ASSIGNMENT :: Only the lines of the data below from the one with "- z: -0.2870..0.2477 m" through the one with "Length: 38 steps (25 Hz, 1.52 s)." are wanted. Repeat them exactly.
____
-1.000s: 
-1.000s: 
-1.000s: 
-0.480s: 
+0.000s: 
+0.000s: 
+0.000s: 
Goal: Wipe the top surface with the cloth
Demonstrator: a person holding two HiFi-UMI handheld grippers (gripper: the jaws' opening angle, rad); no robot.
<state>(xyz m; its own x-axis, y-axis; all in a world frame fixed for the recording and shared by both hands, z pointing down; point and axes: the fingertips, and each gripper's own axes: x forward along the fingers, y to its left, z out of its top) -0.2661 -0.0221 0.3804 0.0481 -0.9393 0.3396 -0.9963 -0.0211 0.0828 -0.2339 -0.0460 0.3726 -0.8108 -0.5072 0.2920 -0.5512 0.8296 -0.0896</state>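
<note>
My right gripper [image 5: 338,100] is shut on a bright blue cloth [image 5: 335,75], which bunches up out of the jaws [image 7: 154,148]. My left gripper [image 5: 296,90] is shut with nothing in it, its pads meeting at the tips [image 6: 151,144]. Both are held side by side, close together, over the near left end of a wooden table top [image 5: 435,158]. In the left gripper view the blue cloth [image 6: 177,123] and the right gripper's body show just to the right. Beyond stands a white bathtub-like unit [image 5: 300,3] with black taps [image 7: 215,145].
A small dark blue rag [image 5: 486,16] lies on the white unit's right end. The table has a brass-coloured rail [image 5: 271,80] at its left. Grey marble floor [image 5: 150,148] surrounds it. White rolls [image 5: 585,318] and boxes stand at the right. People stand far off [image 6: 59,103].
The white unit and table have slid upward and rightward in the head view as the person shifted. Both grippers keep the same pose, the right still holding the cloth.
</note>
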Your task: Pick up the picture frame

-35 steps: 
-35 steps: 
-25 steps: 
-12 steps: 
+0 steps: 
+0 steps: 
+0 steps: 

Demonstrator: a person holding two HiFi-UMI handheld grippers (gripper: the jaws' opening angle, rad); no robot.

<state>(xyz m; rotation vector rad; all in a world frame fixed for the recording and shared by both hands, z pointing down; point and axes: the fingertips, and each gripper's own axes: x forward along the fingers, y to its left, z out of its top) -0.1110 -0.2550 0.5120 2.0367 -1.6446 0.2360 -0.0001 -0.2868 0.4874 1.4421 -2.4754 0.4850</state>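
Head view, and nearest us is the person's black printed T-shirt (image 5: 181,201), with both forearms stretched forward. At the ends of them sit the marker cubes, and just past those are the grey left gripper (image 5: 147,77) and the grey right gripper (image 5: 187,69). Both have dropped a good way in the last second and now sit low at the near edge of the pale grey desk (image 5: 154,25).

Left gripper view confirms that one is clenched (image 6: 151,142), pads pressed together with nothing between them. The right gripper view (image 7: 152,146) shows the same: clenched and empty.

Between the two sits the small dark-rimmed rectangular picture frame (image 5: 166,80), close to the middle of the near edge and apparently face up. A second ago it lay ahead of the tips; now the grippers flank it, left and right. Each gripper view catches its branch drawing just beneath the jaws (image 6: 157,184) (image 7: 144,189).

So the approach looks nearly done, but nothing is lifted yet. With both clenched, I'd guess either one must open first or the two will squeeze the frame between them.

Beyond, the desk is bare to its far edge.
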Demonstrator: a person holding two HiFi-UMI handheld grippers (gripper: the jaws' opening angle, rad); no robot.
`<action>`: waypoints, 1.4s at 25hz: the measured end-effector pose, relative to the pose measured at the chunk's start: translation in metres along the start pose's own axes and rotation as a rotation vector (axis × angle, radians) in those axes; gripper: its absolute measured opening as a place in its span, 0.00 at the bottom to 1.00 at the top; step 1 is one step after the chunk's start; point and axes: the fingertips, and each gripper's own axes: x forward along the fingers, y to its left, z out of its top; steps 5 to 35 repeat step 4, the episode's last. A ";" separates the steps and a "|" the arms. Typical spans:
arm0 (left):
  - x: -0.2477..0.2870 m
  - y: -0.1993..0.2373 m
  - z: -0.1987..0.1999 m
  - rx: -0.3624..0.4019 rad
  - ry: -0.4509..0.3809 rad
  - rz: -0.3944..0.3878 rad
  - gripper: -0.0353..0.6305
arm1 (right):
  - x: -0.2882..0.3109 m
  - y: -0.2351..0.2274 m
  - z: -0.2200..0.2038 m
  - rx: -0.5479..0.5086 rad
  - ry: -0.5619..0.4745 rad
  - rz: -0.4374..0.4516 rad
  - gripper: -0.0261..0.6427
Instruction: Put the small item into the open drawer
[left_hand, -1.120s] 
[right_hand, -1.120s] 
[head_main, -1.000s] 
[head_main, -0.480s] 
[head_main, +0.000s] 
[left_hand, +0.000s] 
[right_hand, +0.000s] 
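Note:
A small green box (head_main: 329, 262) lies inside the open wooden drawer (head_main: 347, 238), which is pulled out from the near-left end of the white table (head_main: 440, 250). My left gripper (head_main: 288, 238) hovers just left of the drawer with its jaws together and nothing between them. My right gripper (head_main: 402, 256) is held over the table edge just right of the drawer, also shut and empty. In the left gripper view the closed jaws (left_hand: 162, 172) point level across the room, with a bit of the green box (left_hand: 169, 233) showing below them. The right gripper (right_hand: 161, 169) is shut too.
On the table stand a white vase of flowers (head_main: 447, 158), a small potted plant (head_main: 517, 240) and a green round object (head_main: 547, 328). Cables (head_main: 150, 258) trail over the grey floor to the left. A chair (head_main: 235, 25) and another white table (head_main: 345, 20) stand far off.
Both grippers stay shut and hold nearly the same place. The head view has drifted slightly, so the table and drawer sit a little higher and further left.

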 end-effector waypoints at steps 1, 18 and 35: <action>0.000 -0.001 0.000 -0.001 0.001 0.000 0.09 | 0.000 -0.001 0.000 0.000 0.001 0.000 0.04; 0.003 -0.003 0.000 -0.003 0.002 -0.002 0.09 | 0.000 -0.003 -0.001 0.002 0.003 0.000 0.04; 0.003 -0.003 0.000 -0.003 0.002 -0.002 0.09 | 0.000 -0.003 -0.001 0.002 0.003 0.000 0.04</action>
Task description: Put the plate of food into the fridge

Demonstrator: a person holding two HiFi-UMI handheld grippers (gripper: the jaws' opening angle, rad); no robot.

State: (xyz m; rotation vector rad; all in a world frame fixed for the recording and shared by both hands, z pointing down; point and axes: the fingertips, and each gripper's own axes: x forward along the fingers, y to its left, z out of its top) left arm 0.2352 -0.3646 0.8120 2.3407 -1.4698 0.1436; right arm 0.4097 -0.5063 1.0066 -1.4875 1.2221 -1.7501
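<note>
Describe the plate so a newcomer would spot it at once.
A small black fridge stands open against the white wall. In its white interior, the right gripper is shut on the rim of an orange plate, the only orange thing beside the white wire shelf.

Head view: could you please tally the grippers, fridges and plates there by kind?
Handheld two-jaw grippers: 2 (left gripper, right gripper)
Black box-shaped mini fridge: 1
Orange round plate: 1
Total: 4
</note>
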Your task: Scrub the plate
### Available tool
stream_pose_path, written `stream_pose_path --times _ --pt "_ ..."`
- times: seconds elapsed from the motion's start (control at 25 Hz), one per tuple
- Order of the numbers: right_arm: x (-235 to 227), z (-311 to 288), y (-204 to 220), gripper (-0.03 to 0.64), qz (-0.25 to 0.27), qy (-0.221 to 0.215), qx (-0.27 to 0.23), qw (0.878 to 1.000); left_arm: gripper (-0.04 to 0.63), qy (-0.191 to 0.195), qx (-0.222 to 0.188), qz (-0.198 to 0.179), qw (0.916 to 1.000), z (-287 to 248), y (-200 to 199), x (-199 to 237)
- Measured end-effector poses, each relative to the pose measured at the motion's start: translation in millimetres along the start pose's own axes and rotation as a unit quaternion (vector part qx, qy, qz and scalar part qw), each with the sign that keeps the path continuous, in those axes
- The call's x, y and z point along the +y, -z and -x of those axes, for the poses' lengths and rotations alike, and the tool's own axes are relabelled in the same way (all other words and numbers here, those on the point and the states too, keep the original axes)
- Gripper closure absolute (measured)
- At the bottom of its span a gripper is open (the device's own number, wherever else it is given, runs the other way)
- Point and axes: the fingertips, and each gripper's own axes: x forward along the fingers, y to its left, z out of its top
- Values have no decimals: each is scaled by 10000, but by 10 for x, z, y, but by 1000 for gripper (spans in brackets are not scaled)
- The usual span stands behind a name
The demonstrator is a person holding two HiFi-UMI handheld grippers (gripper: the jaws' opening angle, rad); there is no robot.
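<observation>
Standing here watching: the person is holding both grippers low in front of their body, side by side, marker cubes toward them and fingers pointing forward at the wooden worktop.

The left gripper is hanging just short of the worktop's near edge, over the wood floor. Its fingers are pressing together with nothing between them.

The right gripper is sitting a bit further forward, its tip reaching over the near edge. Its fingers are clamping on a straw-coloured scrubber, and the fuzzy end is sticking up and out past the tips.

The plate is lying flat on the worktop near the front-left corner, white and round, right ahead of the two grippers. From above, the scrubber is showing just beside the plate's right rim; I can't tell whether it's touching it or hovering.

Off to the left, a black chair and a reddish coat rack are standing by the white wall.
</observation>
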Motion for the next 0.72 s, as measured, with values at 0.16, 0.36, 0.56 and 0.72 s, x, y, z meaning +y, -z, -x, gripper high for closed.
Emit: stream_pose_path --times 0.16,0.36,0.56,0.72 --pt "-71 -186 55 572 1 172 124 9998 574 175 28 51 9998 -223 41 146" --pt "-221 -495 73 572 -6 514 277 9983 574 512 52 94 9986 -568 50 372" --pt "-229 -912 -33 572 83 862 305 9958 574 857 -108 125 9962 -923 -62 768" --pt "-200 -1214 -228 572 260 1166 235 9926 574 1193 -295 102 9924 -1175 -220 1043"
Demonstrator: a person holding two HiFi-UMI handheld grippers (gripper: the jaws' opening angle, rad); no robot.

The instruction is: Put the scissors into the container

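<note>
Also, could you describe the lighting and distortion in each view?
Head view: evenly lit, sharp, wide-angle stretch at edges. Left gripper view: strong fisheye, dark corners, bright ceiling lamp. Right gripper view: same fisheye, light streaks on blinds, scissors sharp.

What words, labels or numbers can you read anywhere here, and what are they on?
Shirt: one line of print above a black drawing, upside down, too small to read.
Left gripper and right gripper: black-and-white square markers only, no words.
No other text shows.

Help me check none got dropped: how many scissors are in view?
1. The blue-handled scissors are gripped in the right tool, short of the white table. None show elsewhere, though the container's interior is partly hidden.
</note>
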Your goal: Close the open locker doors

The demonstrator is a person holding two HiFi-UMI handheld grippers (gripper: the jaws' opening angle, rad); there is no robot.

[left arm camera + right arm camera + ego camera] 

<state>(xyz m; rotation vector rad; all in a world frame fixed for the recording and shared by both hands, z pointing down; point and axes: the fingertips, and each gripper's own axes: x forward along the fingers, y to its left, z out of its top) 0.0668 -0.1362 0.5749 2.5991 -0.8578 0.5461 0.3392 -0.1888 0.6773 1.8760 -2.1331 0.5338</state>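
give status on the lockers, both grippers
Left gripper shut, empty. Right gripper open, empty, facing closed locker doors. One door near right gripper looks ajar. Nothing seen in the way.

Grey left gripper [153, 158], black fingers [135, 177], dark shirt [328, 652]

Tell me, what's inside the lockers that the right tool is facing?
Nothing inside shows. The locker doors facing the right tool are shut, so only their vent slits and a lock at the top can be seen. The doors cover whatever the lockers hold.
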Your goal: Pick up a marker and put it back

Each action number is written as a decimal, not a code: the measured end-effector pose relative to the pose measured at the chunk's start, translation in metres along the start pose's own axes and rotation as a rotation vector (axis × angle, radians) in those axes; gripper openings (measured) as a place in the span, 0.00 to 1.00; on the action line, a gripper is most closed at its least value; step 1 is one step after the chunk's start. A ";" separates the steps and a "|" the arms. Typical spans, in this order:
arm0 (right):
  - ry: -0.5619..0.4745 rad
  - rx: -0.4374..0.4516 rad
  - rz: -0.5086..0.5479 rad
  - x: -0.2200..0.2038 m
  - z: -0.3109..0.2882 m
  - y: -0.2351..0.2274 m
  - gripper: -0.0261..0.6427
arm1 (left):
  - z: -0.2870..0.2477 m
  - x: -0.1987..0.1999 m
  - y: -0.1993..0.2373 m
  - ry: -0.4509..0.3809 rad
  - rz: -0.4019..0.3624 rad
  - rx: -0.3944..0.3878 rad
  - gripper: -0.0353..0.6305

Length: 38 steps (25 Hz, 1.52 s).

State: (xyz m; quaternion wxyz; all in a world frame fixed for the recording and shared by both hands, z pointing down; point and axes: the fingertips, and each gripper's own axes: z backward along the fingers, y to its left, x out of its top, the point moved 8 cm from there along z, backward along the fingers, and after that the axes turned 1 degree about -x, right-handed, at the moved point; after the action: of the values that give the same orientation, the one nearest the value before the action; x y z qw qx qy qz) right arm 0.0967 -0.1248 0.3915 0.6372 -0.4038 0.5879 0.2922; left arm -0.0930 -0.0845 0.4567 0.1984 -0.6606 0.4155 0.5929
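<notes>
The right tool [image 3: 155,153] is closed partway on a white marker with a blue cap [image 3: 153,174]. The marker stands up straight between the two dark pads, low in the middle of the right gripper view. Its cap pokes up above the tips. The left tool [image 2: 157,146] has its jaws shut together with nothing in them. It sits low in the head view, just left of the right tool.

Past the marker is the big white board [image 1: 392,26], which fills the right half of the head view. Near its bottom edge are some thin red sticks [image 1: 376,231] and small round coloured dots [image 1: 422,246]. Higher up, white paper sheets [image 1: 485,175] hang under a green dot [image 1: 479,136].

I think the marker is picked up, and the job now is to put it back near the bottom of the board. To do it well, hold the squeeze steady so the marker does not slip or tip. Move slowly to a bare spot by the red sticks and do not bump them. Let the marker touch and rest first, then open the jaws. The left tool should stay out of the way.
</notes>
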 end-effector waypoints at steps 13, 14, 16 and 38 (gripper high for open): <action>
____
ANSWER TO THE PROBLEM ::
  - z: -0.2870..0.2477 m
  - x: -0.1987..0.1999 m
  - y: -0.1993..0.2373 m
  - ry: -0.4509..0.3809 rad
  - rz: -0.4019..0.3624 rad
  - rx: -0.3944..0.3878 rad
  - gripper: -0.0353..0.6305

Length: 38 steps (25 Hz, 1.52 s).

This exercise has nothing more to it.